Above all, we used the data from the public database to identify five immune-related eRNA-driven genes, established a risk prediction model, and verified the signature in multiple datasets. The established signature can be used to predict the survival with high robustness and specificity and assist clinicians to make more beneficial decisions in LUAD. Moreover, specific eRNAs and target genes could be potential therapeutic targets for refractory tumors other than LUAD. In addition, our study provides a potential new predictive biomarker for the prognosis and survival of patients with LUAD and is expected to provide some possible options for improving immunotherapy. However, the effectiveness of risk score signatures needs to be further tested in a larger cohort of LUAD patients. More in vitro and in vivo experiments are needed to validate the biological functions and mechanisms of the genes related to the risk model in LUAD, which will help to better understand the role of these genes in disease development.
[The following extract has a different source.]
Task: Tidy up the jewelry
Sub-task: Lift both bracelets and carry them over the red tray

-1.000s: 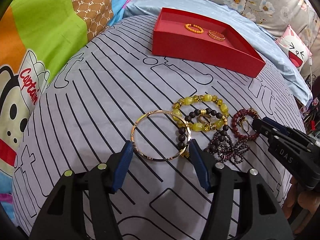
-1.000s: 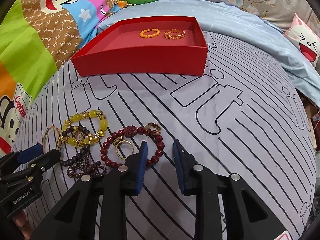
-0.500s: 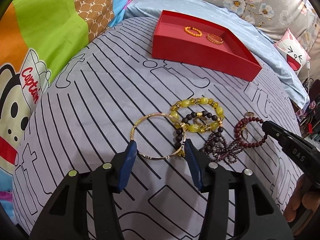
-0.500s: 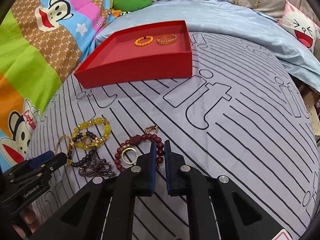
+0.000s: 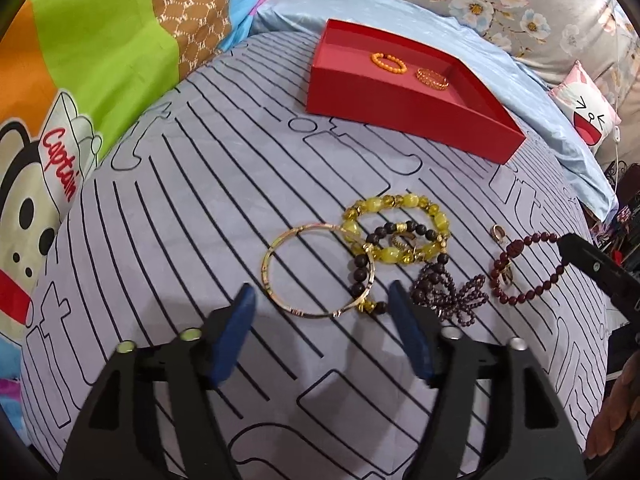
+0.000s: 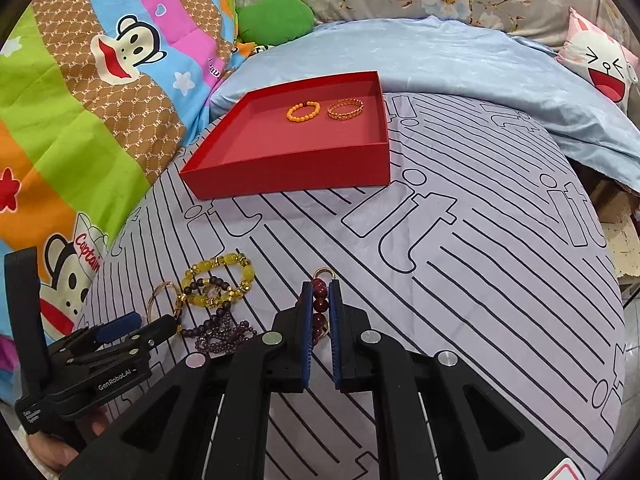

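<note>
A red tray [image 5: 412, 116] [image 6: 288, 168] at the back holds an orange bead bracelet [image 6: 303, 111] and a gold chain bracelet [image 6: 345, 108]. On the striped sheet lie a gold bangle [image 5: 318, 270], a yellow bead bracelet [image 5: 396, 228], a dark bead bracelet [image 5: 360, 272] and a purple beaded piece [image 5: 452, 292]. My right gripper [image 6: 320, 292] is shut on the dark red bead bracelet [image 5: 528, 272] [image 6: 319, 304], lifting its near side. My left gripper [image 5: 320, 308] is open just in front of the bangle.
A small gold ring [image 5: 498, 234] lies by the red bracelet. Colourful cartoon bedding [image 5: 60, 80] rises on the left. A pale blue quilt [image 6: 460, 56] and a cat-face pillow [image 6: 600, 68] lie behind the tray. The bed edge drops off at the right.
My right gripper has closed on the dark red bracelet and lifted it, dragging it right. My left gripper has pulled back slightly from the bangle, still open.
</note>
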Available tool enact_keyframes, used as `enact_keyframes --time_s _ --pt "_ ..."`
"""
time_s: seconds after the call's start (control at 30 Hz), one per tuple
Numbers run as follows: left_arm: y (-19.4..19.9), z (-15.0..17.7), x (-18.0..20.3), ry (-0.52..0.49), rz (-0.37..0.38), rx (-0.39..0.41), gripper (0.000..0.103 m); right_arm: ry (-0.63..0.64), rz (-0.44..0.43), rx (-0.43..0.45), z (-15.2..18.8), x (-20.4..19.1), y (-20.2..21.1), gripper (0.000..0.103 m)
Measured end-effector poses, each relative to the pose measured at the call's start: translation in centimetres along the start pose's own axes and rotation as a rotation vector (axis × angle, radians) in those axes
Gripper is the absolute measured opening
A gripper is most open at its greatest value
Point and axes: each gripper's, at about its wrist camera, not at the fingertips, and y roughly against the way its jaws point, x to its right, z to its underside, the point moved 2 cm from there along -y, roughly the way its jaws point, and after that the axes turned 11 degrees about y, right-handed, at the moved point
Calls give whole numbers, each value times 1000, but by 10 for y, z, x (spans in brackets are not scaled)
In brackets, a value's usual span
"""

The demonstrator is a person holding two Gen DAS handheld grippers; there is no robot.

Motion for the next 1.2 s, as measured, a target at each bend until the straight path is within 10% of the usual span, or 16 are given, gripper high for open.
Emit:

The interactions between the genes in the risk model and other biological pathways and regulatory factors need further study to reveal more potential mechanisms of LUAD development and prognosis and provide more therapeutic targets. Furthermore, an LUAD cohort with a large sample size is required to further validate and confirm the predictive ability and reliability of our risk model in different clinical situations and independent cohorts.